2. Snape starts to leave, with a disparaging comment made about
Neville's abilities.
3. (Here's my interpretation) Lupin, regardless of what else he
might have been planning, then states that he intends to use Neville,
and he expects Neville to do perfectly well. This is, of course, a
kind of 'screw you, leave my students alone' to Snape, being as it's
really much more polite to disparage students to their other teachers
in private.
4. Lupin explains the theory behind boggarts.
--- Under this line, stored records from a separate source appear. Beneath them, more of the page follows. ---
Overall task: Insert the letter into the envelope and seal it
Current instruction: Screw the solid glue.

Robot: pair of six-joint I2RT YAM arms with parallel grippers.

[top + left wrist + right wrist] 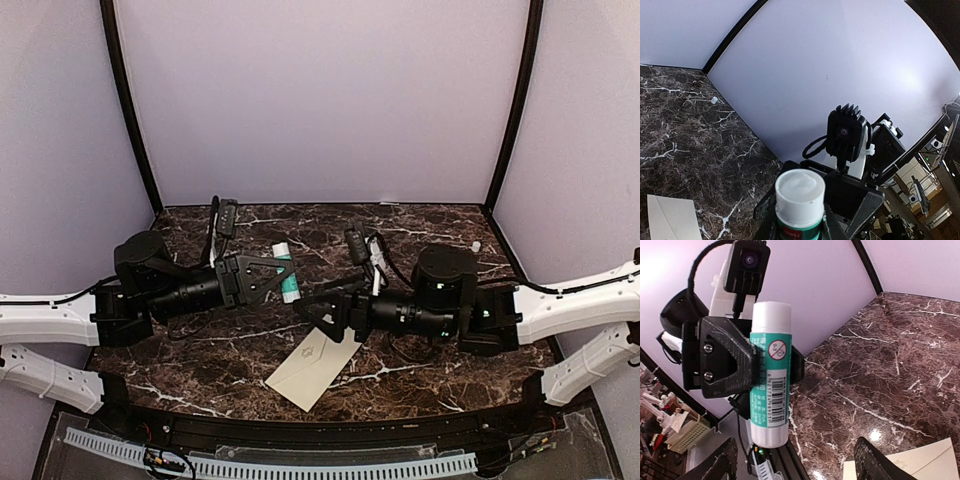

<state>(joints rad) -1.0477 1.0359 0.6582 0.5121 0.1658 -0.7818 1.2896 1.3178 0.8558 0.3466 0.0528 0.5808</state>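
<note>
The left gripper [274, 278] clenches a glue stick [284, 256] level in mid-air, apparently presenting it to the released, empty right gripper [325, 312], while the envelope [313, 368] lies flat on the table [200, 370] just below them, awaiting sealing, and the letter is not visible.

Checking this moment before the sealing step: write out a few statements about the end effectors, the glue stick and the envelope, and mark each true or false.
1. The left end effector grips a glue stick. True.
2. The right end effector is shut on the envelope. False: its jaws stand wide open with nothing between them.
3. The envelope lies flat on the marble table, towards the near edge. True.
4. The glue stick lies on the table beside the envelope. False: it is held off the table, upright in the right wrist view.
</note>
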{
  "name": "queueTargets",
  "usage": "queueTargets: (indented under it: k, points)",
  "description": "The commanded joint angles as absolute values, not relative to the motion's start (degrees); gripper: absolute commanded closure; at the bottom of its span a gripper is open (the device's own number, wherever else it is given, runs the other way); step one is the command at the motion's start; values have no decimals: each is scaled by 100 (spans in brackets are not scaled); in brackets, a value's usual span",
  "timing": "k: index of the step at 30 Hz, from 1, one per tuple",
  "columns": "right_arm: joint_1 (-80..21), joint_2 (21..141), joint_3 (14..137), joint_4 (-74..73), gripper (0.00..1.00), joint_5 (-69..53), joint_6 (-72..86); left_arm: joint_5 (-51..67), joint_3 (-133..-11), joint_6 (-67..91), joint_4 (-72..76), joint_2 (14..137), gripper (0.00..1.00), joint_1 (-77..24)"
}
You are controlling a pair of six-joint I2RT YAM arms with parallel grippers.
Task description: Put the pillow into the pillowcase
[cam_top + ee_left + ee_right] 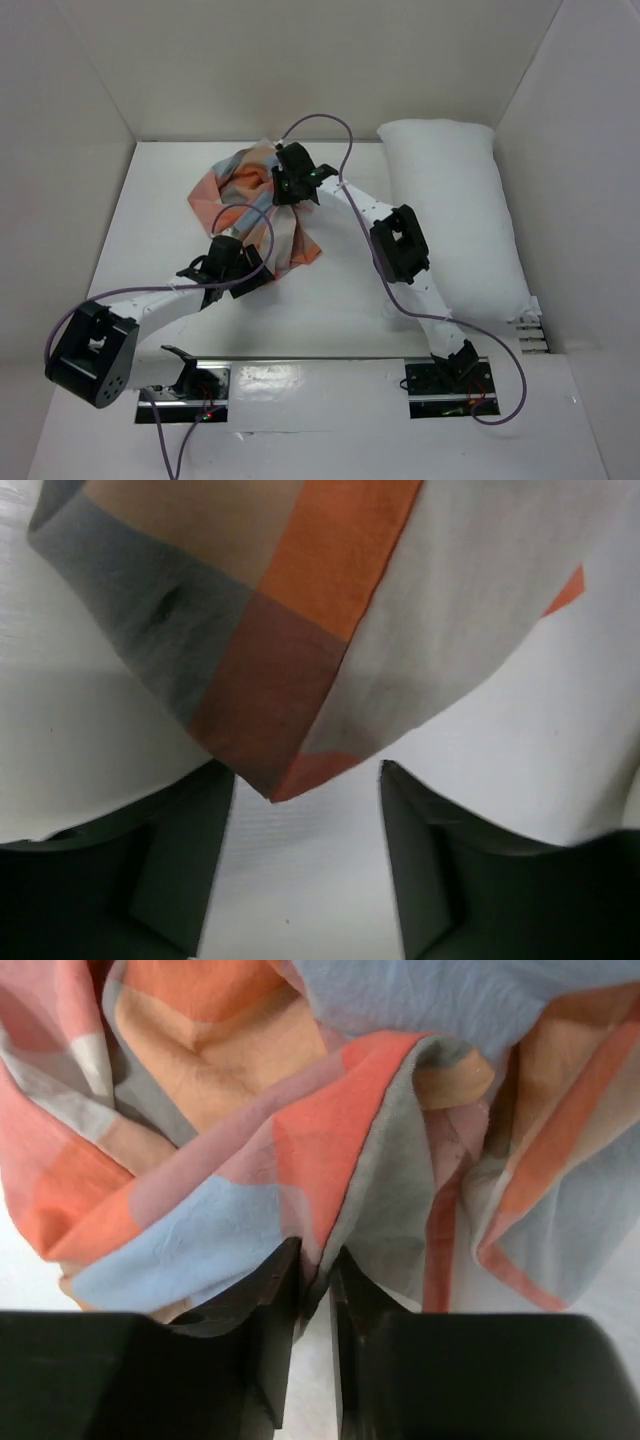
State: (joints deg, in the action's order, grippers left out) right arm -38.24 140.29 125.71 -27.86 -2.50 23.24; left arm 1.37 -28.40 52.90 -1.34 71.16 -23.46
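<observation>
The checked pillowcase (222,190) lies crumpled at the back middle of the white table (330,315). The plump white pillow (450,210) lies lengthwise along the right wall, apart from it. My right gripper (283,188) sits over the top of the heap. In the right wrist view this gripper (318,1252) is pinched shut on a raised fold of the pillowcase (200,1230). My left gripper (262,274) is at the heap's near corner. The left wrist view shows it (306,775) open, the pillowcase's (270,670) pointed corner just ahead of its fingertips and nothing between them.
White walls close in the table on the left, back and right. Purple cables (320,122) loop over both arms. The arm bases sit on a metal rail (320,375) at the near edge. A small white bracket (532,325) stands by the pillow's near end.
</observation>
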Motion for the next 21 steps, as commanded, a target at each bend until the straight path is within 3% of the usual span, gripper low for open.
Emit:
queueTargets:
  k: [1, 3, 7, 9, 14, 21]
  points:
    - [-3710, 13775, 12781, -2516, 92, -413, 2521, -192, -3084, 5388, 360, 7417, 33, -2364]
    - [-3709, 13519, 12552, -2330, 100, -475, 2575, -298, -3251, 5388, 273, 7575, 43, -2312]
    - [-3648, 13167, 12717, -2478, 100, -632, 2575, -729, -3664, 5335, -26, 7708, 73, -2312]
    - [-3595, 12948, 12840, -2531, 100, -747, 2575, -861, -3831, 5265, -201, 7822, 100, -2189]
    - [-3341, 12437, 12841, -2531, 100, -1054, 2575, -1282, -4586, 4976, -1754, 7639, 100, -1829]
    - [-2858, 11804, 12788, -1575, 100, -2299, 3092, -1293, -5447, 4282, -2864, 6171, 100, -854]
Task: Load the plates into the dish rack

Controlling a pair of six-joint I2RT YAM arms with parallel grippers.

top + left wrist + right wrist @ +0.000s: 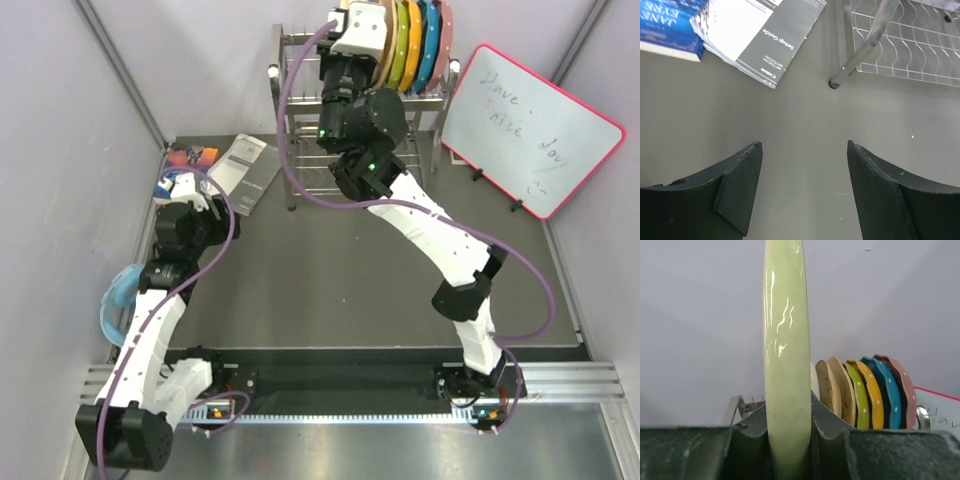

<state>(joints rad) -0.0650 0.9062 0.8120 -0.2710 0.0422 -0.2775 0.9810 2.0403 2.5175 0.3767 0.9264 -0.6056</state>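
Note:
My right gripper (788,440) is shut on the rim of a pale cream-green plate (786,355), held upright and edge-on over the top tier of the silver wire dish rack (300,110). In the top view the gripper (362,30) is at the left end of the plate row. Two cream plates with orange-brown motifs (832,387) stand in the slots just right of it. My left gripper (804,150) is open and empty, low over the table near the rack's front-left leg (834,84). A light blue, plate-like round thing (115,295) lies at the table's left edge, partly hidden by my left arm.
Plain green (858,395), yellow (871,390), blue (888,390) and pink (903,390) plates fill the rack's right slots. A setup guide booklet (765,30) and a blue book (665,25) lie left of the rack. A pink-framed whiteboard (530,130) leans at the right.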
5. Lupin asks Neville what his worst fear is--and it turns out to be
Snape. I respectfully submit that there's no reason Lupin would
already have known this; it's pretty early in the year, and it's not
the sort of thing that Neville is going to talk about.
6. Lupin now has the option of either standing up for a kid who
needs some help and letting him take on something scary, or not
giving him a chance (and really screwing with his head and confidence
worse than it already has been), out of respect for the
possible 'injury' done to Snape.
I know what I'd choose, as a teacher. Sure, Lupin gets a chuckle out
of it, as does everyone else, but I don't think he went into the
situation intending to do that. It's more like a fringe benefit--and
the less touchy would shrug it off, anyways. But I don't think even
his strongest partisans have ever argued that Snape isn't touchy...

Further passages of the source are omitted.